For all their possession and confidence and zest on the ball, Cologne had not got in behind Kaiserslautern since the aforementioned disallowed goal in the 53rd minute. So, in the 70th minute, Cologne coach Ståle Solbakken brought on two attackers – neither of them the club’s latest purchase, Chŏng Tae-se – in place of Lanig and Peszko: Odise Roshi, and Mikael Ishak. With his first touch, the former produced a fine save from Trapp with a volley. Before the corner that effort and save produced could be taken, the goalkeeper needed help from the Kaiserslautern physio to adjust a contact lens. A minute or two later, Clemens finally swung in a right-footed inswinger from the left, and, making a diagonal dart towards the near post was Roshi, whose fantastic acceleration met the ball decisively and headed past Trapp to hand Cologne a 1-0 lead!
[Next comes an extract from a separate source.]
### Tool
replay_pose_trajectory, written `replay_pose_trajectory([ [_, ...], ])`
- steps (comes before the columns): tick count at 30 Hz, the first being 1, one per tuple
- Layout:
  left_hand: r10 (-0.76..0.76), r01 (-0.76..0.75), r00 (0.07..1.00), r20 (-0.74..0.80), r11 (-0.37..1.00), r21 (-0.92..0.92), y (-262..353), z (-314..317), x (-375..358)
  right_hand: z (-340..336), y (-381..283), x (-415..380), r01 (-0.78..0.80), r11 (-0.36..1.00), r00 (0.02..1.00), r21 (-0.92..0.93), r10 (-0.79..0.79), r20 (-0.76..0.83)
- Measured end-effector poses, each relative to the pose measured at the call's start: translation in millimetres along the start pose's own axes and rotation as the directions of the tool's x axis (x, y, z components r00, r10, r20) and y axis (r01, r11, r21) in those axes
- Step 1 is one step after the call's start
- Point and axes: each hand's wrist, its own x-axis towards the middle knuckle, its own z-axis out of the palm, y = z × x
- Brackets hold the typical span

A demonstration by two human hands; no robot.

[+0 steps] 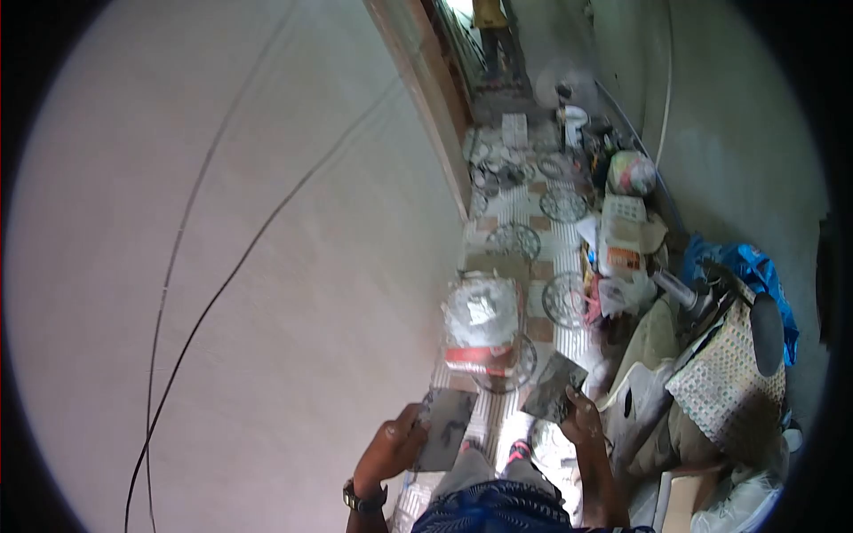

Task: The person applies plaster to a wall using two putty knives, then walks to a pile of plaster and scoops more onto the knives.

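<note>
My left hand (391,449), with a watch at the wrist, is closed on the edge of a flat, rectangular grey plastering blade (449,431). Darker smears mark its face. Lower right of centre, my right hand (582,417) grips a second, darker plastering blade (553,388), tilted, with grey paste visible near its edge. Both blades are held apart in front of my body; any handles are hidden. To my left rises a smooth pale wall (293,293).
A red-and-white box (484,357) topped with clear plastic (481,311) sits on the patterned floor (540,298). Along the right wall are bags, containers, a blue bag (751,266) and a woven sheet (729,382). Dark cables (209,306) cross the left wall. A person (493,35) stands at the far end.
</note>
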Motion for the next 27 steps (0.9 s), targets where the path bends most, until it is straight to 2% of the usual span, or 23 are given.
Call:
replay_pose_trajectory([
  [6, 0.030, -0.029, 0.999, 0.016, 0.999, -0.046, -39, -8, 43, 4, 4, 15, 0.013, 0.999, 0.993, -0.039, -0.018, -0.117],
  [10, -0.062, 0.064, 0.997, 0.037, 0.996, -0.062, -65, -18, 68, 30, 4, 25, 0.084, 0.984, 0.978, -0.156, -0.111, -0.176],
  [11, -0.033, 0.033, 0.999, -0.002, 0.998, -0.060, -84, -17, 73, 17, 6, 30, 0.091, 0.996, 0.983, -0.019, -0.093, -0.158],
  [13, -0.108, 0.110, 0.994, 0.023, 0.989, -0.103, -94, -27, 83, 33, 2, 32, 0.070, 0.992, 0.973, -0.109, -0.092, -0.213],
  [15, -0.058, 0.053, 0.998, -0.038, 0.991, -0.120, -111, -31, 93, 40, 9, 47, 0.147, 0.978, 0.961, -0.151, -0.177, -0.214],
  [21, -0.098, 0.069, 0.989, -0.113, 0.969, -0.237, -174, -42, 114, 58, 20, 69, 0.045, 0.975, 0.963, -0.216, -0.101, -0.252],
  [24, -0.126, 0.082, 0.983, -0.136, 0.954, -0.288, -194, -44, 120, 54, 33, 85, 0.066, 0.977, 0.964, -0.204, -0.115, -0.240],
  [27, -0.139, 0.085, 0.978, -0.153, 0.946, -0.314, -215, -40, 124, 60, 40, 98, 0.042, 0.949, 0.942, -0.314, -0.143, -0.304],
])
Kurz made an attacking substitution a few minutes after seeing his side fall behind, replacing Jørgensen with another of the club’s January buys, Jakub Świerczok. In an extremely positive 4-1-2-2 system, the hosts attacked with determination in the spell immediately after Roshi’s goal, looking more like the side that started the game. However, Cologne nearly secured a game-ending goal in the 80th minute when Roshi’s pace again caused havoc – the Albanian this time burning Jessen, before crossing a little too weakly for the six-yard box-heading duo of Novakovič and Ishak. Shortly after the latter went close with a right-footed volley, Solbakken shifted back from his 4-1-3-2 to a more cautious, game-closing 4-2-3-1: instigated by replacing Novakovič with Kevin Pezzoni, who moved into a left-sided defensive-midfield position.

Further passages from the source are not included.